The whole world spun around us. I waited for her to blink, to fall apart, to run. She just stared, eyes burning.
I left her there, watching me walk away.
I kept moving, ghost-shadows trailing behind. My head full of her, always. I didn’t know how to stop.
The bag swung back, heavy, stupid. I hit it again, harder. Fist—thud—recoil—thud. My body stung with sweat and old bruises. My skin reeked of rage.
This was the only place that made sense.
The gym at dawn, nobody around except some retired lifer in the corner, watching cable news with the sound off. I didn’t care. Every time my knuckles slammed into the bag, it was like the worldshrank. Like all the shit inside me could explode outward, leave nothing but emptiness behind.
Didn’t work. Never did. But I kept trying. Maybe if I hit hard enough, the ghosts would finally scatter.
Amelia.
Always fucking Amelia.
I told myself I hated her. I did. But the memory of her stuck inside me like a fishhook. Then, I’d think about how her and Dante were intimate together, and my anger would augment.
Fist. Bag. Fist. Bag.
My father always said nothing soft survives. He drilled it into me the same way he drilled his fists into my ribs: Hate is strength. Love is weakness. If you have to pick, pick anger. Don’t let them see you hurt.
Funny. If he could see me now, he’d probably laugh. He’d spit in my face. Tell me I was a fucking embarrassment, letting some pathetic girl bend me out of shape. Letting her crawl under my skin, fuck with my head, ruin my appetite for destruction.
But maybe he’d be proud, too. Proud of how I made her look at me with terror and hate all mixed up. Proud that I learned how to break her, even if I never meant to.
Maybe that was the whole point.
I hit the bag again. Hard enough that my knuckles split. Blood smeared across the leather. I liked the sting. I focused on it, let it drown the rest out.
Why her? Why did it have to be her?
She was nothing. Just another soft, trembling kid, all shadows and panic attacks, barely holding herself together.
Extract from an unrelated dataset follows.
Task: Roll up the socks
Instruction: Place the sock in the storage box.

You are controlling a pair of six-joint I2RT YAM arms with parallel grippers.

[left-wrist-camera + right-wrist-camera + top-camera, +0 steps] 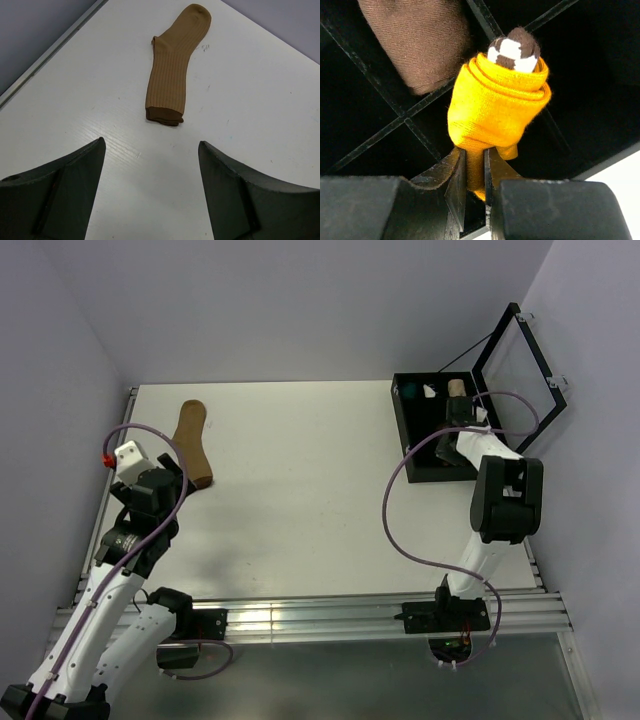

I should’ve forgotten her years ago. But now every time I closed my eyes, I saw her.
Sometimes wanting me, just as wrecked.
It made me sick. It made me hard.
I ground my teeth. Slammed my fist until sensation blurred into numbness.
I told myself I was just wired wrong. That it was biology. My father’s voice in my skull:They’re all snakes, every last one. They’ll sink their teeth in you if you let them.
But that wasn’t it.I knew it wasn’t.
I needed her to hate me. More than I needed air. Needed her to look at me and see a monster. Needed her to understand that I’d never let her win.
But I wanted her, too. Wanted her like a sickness.
I looked down at my hands. Blood, sweat, raw skin. Nothing pretty about it. I hit the bag again.
I was a walking cliché. Abused kid, brainwashed to hate, can’t stop wrecking everything good. Maybe the only thing real about me was violence. Maybe that was all I’d ever be.
Amelia was a symptom. Not a cause. If she wasn’t around, I’d have found someone else to fuck up. Ruin. Destroy.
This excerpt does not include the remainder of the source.